EXERCISE BRIEF:
Before copying the entries, remove the pictures; everything else stays exactly as it is.

○ ○ ○ ○ ○ ○ ○

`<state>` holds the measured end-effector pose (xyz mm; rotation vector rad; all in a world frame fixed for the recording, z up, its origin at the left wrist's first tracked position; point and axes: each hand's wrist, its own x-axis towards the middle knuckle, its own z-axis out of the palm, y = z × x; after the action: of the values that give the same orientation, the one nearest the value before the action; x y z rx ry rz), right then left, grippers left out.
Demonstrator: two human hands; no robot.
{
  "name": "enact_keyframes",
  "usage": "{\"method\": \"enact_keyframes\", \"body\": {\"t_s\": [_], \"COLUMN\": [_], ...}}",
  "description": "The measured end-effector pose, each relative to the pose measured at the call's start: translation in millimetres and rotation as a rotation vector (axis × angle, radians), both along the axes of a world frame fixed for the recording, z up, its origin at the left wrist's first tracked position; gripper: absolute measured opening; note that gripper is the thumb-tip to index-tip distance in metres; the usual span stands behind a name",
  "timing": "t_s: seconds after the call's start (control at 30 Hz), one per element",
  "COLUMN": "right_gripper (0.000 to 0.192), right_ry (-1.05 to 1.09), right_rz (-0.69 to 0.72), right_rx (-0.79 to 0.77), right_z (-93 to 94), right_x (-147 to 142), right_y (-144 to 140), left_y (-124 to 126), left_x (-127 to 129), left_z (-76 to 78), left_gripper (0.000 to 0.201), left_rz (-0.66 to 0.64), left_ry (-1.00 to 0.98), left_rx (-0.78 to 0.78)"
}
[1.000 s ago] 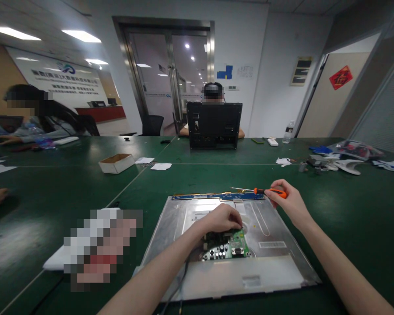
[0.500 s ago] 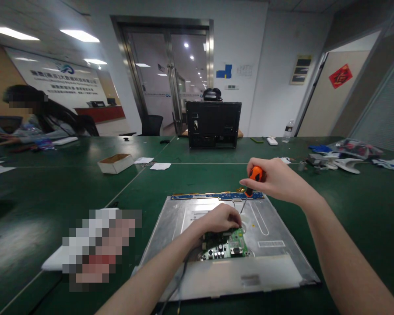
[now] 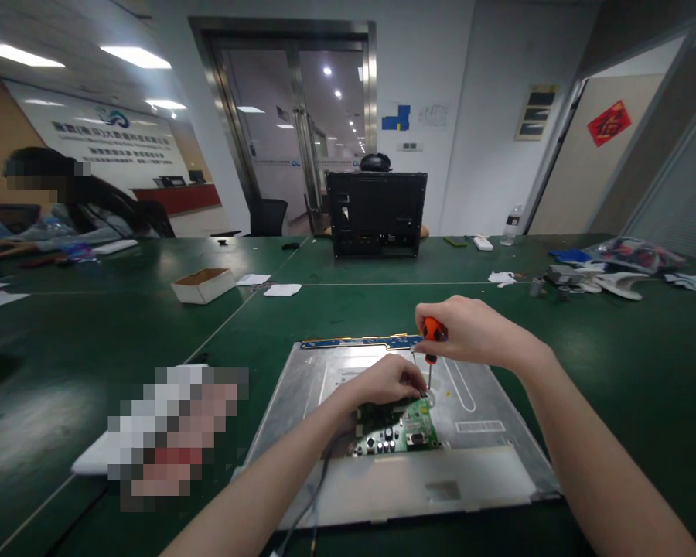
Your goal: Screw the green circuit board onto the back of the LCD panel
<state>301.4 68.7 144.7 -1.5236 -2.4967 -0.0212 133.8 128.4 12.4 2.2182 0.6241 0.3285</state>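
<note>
Two hands over flat grey metal panel (image 3: 487, 402), right hand (image 3: 469, 333) gripping orange-handled screwdriver (image 3: 431, 348) upright, tip down, left hand (image 3: 386, 381) pinching green circuit board (image 3: 409, 433).

Metal panel (image 3: 487, 433) lies flat on table (image 3: 615, 363), nearest the viewer. Circuit board (image 3: 409, 433) sits on panel, centre. Left hand (image 3: 386, 383) rests on board at its 11 o'clock. Right hand (image 3: 469, 333), at 1 o'clock from board, holds screwdriver (image 3: 431, 344) upright, tip down at board's 12 o'clock edge. Cardboard box (image 3: 203, 285) at panel's 10 o'clock; monitor (image 3: 377, 213) at 12 o'clock, well apart.
</note>
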Motion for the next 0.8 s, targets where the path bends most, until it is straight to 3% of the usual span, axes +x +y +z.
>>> {"method": "enact_keyframes", "body": {"t_s": [0.8], "right_gripper": [0.017], "right_ry": [-0.004], "right_rz": [0.062], "right_rx": [-0.007], "right_z": [-11.1], "right_x": [-4], "right_y": [8], "left_y": [0], "left_x": [0], "left_z": [-0.2], "left_gripper": [0.007], "left_rz": [0.016], "left_ry": [0.012], "left_rx": [-0.044]}}
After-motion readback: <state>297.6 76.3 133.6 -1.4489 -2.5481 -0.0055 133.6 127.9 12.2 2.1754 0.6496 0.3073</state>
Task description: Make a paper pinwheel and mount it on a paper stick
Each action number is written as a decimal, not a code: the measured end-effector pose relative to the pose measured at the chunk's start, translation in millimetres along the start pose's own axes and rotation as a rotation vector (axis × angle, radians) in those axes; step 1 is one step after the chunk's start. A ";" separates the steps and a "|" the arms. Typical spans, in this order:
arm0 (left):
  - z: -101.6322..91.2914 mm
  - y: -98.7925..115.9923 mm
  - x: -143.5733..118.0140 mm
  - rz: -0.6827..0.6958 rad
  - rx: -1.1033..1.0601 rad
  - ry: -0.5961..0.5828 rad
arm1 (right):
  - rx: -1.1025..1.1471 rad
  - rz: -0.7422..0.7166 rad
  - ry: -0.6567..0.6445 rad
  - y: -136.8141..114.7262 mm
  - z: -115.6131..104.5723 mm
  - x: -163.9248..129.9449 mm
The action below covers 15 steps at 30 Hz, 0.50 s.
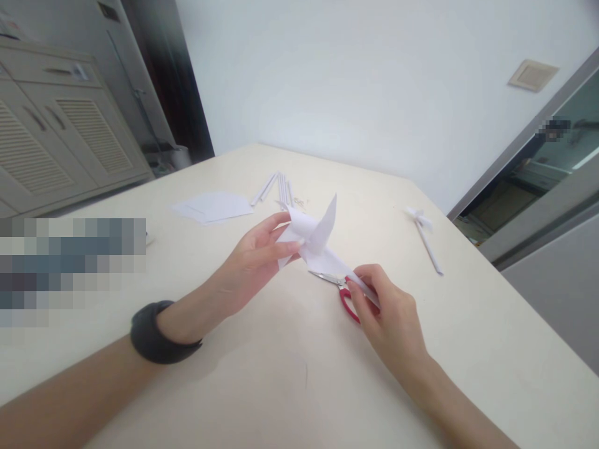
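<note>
Between my hands is a white paper pinwheel (319, 236) with curved blades, joined to a rolled paper stick (369, 293). My left hand (255, 259) pinches the blades near their middle, thumb on the near side. Closed around the stick is my right hand (390, 312), fingers wrapped over it. Beneath the stick and right hand, red-handled scissors (345, 298) lie on the table, their blades pointing left and part of the handles hidden by my fingers.
White paper sheets (215, 207) and several rolled paper sticks (283, 188) lie farther back on the cream table (262, 386). Another paper pinwheel (428, 240) rests at the right. A wall (327, 81) borders the far side, and a cabinet (60, 125) stands at the left.
</note>
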<state>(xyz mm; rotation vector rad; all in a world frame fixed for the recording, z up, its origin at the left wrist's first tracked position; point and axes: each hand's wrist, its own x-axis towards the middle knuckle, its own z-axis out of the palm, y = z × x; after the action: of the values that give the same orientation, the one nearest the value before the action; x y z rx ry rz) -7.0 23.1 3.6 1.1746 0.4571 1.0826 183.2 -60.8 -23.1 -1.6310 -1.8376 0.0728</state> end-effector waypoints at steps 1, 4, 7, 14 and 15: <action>-0.3 -0.2 0.0 0.002 -0.003 -0.005 | 0.000 0.001 0.001 0.1 0.5 -0.1; -0.9 -0.7 -0.4 0.012 0.005 -0.007 | -0.003 -0.003 0.002 -0.3 1.7 -0.5; -1.3 -1.0 -1.0 0.018 0.032 0.002 | -0.003 -0.011 0.006 -1.2 2.1 -0.4; -2.7 -1.8 -1.1 0.017 0.028 0.039 | -0.025 -0.028 0.047 -1.8 -0.4 1.1; -2.6 -1.8 -1.1 0.014 0.025 0.041 | -0.032 -0.033 0.052 -1.8 -0.8 1.0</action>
<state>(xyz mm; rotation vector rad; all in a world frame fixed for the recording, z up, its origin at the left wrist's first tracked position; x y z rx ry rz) -8.7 23.5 0.8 1.1808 0.4956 1.1179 182.1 -60.6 -21.2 -1.6092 -1.8346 -0.0134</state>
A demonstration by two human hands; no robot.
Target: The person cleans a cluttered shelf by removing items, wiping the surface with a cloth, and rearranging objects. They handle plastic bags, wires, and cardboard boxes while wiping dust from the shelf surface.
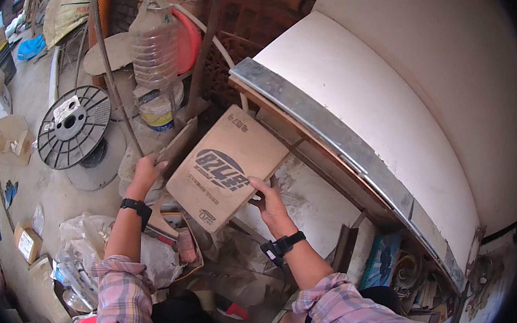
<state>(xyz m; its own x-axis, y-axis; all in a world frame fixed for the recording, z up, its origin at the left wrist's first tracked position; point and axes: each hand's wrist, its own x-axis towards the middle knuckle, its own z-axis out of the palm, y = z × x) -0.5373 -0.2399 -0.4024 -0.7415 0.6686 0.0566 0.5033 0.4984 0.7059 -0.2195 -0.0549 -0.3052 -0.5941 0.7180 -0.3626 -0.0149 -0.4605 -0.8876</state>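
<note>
A flat brown cardboard box (pixel 230 168) with dark printing is held up before me, tilted. My right hand (pixel 271 202) grips its right edge, thumb on the printed face and fingers behind. On the other side, my left hand (pixel 146 176) has its fingers closed on the edge of a dusty brown flap or sheet (pixel 183 144). Whether that piece is joined to the box cannot be made out. Below the hands lies an open carton (pixel 199 268) with plastic wrapping (pixel 160 257) and a reddish block (pixel 187 245) in it.
To the right runs a white-topped bench with a metal edge (pixel 310 106); coiled wire (pixel 406 271) sits beneath it. A cable spool (pixel 74 127), a metal rod (pixel 105 53), a plastic bottle (pixel 154 53) and a bucket (pixel 156 107) stand left. Small boxes (pixel 11 140) litter the floor.
</note>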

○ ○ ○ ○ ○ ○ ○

RESPONSE AREA:
`<state>` holds the measured end-effector pose (xyz mm; rotation vector rad; all in a world frame fixed for the recording, z up, its origin at the left wrist's first tracked position; point and axes: each hand's wrist, its own x-axis towards the middle knuckle, its own z-axis out of the palm, y = z × x; after the action: of the values that give the same orientation, the one nearest the value before the action; x y z rx ry rz), right then left, grippers left out.
Demonstrator: two human hands; no robot.
{
  "name": "enact_keyframes",
  "usage": "{\"method\": \"enact_keyframes\", \"body\": {\"t_s\": [_], \"COLUMN\": [_], ...}}",
  "description": "The measured end-effector pose, each relative to the pose measured at the call's start: translation in millimetres and rotation as a rotation vector (axis × angle, radians), both along the axes of a world frame fixed for the recording, z up, its origin at the left wrist's first tracked position; gripper: absolute measured opening; note that gripper is the thumb-tip to index-tip distance in metres; the usual span stands behind a name",
  "timing": "t_s: seconds after the call's start (control at 30 Hz), one per element",
  "COLUMN": "right_gripper (0.000 to 0.192), right_ry (-1.05 to 1.09), right_rz (-0.69 to 0.72), right_rx (-0.79 to 0.77), right_z (-93 to 94), right_x (-147 to 142), right_y (-144 to 140), left_y (-124 to 126), left_x (-127 to 129), left_z (-76 to 78), left_gripper (0.000 to 0.201), left_rz (-0.66 to 0.64), left_ry (-1.00 to 0.98), left_rx (-0.78 to 0.78)"
}
[1.000 s ago] 
[0.500 s ago] 
[now] 
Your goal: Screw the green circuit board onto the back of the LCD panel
<state>301.4 68.7 144.7 -1.5236 -2.4967 -0.0212 133.8 128.4 12.4 2.2182 0.6241 0.3285</state>
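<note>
Two hands over flat grey metal panel (image 3: 487, 402), right hand (image 3: 469, 333) gripping orange-handled screwdriver (image 3: 431, 348) upright, tip down, left hand (image 3: 386, 381) pinching green circuit board (image 3: 409, 433).

Metal panel (image 3: 487, 433) lies flat on table (image 3: 615, 363), nearest the viewer. Circuit board (image 3: 409, 433) sits on panel, centre. Left hand (image 3: 386, 383) rests on board at its 11 o'clock. Right hand (image 3: 469, 333), at 1 o'clock from board, holds screwdriver (image 3: 431, 344) upright, tip down at board's 12 o'clock edge. Cardboard box (image 3: 203, 285) at panel's 10 o'clock; monitor (image 3: 377, 213) at 12 o'clock, well apart.
</note>
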Motion for the next 0.8 s, targets where the path bends most, until it is straight to 3% of the usual span, axes +x +y +z.
>>> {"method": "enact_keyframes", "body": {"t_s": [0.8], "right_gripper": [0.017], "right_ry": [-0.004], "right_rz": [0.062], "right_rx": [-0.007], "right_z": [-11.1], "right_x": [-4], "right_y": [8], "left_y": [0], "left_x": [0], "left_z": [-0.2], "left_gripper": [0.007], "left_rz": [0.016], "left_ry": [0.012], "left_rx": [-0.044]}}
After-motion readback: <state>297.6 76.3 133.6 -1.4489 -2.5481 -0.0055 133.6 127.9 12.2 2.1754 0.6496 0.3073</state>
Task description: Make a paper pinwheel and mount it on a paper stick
Each action number is written as a decimal, not a code: the measured end-effector pose relative to the pose measured at the chunk's start, translation in millimetres along the start pose's own axes and rotation as a rotation vector (axis × angle, radians) in those axes; step 1 is one step after the chunk's start. A ";" separates the steps and a "|" the arms. Typical spans, in this order:
arm0 (left):
  - z: -101.6322..91.2914 mm
  - y: -98.7925..115.9923 mm
  - x: -143.5733..118.0140 mm
  - rz: -0.6827..0.6958 rad
  - rx: -1.1033..1.0601 rad
  - ry: -0.5961..0.5828 rad
arm1 (right):
  - rx: -1.1025..1.1471 rad
  - rz: -0.7422..0.7166 rad
  - ry: -0.6567..0.6445 rad
  - y: -136.8141..114.7262 mm
  - z: -115.6131..104.5723 mm
  - x: -163.9248..129.9449 mm
The action below covers 15 steps at 30 Hz, 0.50 s.
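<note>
Between my hands is a white paper pinwheel (319, 236) with curved blades, joined to a rolled paper stick (369, 293). My left hand (255, 259) pinches the blades near their middle, thumb on the near side. Closed around the stick is my right hand (390, 312), fingers wrapped over it. Beneath the stick and right hand, red-handled scissors (345, 298) lie on the table, their blades pointing left and part of the handles hidden by my fingers.
White paper sheets (215, 207) and several rolled paper sticks (283, 188) lie farther back on the cream table (262, 386). Another paper pinwheel (428, 240) rests at the right. A wall (327, 81) borders the far side, and a cabinet (60, 125) stands at the left.
</note>
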<state>(xyz mm; rotation vector rad; all in a world frame fixed for the recording, z up, its origin at the left wrist's first tracked position; point and axes: each hand's wrist, its own x-axis towards the middle knuckle, its own z-axis out of the palm, y = z × x; after the action: of the values that give the same orientation, the one nearest the value before the action; x y z rx ry rz) -7.0 23.1 3.6 1.1746 0.4571 1.0826 183.2 -60.8 -23.1 -1.6310 -1.8376 0.0728</state> end-effector waypoints at steps 1, 4, 7, 14 and 15: <action>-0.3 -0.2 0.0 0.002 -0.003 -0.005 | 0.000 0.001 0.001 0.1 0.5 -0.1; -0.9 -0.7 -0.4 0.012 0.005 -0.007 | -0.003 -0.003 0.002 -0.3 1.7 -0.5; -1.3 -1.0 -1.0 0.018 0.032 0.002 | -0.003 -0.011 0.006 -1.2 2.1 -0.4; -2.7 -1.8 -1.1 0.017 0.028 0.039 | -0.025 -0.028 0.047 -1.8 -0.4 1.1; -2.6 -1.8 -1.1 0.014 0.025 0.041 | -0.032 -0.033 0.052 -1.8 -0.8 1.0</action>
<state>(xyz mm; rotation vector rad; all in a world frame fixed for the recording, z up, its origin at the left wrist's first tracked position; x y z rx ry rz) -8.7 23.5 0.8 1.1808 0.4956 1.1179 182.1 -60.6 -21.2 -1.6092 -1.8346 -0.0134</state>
A demonstration by two human hands; no robot.
Target: The person cleans a cluttered shelf by removing items, wiping the surface with a cloth, and rearranging objects. They handle plastic bags, wires, and cardboard boxes while wiping dust from the shelf surface.
<state>(xyz m; its own x-axis, y-axis; all in a world frame fixed for the recording, z up, its origin at the left wrist's first tracked position; point and axes: each hand's wrist, its own x-axis towards the middle knuckle, its own z-axis out of the palm, y = z × x) -0.5373 -0.2399 -0.4024 -0.7415 0.6686 0.0566 0.5033 0.4984 0.7059 -0.2195 -0.0549 -0.3052 -0.5941 0.7180 -0.3626 -0.0149 -0.4605 -0.8876</state>
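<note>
A flat brown cardboard box (pixel 230 168) with dark printing is held up before me, tilted. My right hand (pixel 271 202) grips its right edge, thumb on the printed face and fingers behind. On the other side, my left hand (pixel 146 176) has its fingers closed on the edge of a dusty brown flap or sheet (pixel 183 144). Whether that piece is joined to the box cannot be made out. Below the hands lies an open carton (pixel 199 268) with plastic wrapping (pixel 160 257) and a reddish block (pixel 187 245) in it.
To the right runs a white-topped bench with a metal edge (pixel 310 106); coiled wire (pixel 406 271) sits beneath it. A cable spool (pixel 74 127), a metal rod (pixel 105 53), a plastic bottle (pixel 154 53) and a bucket (pixel 156 107) stand left. Small boxes (pixel 11 140) litter the floor.
</note>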

The answer to this exercise has been fully stated.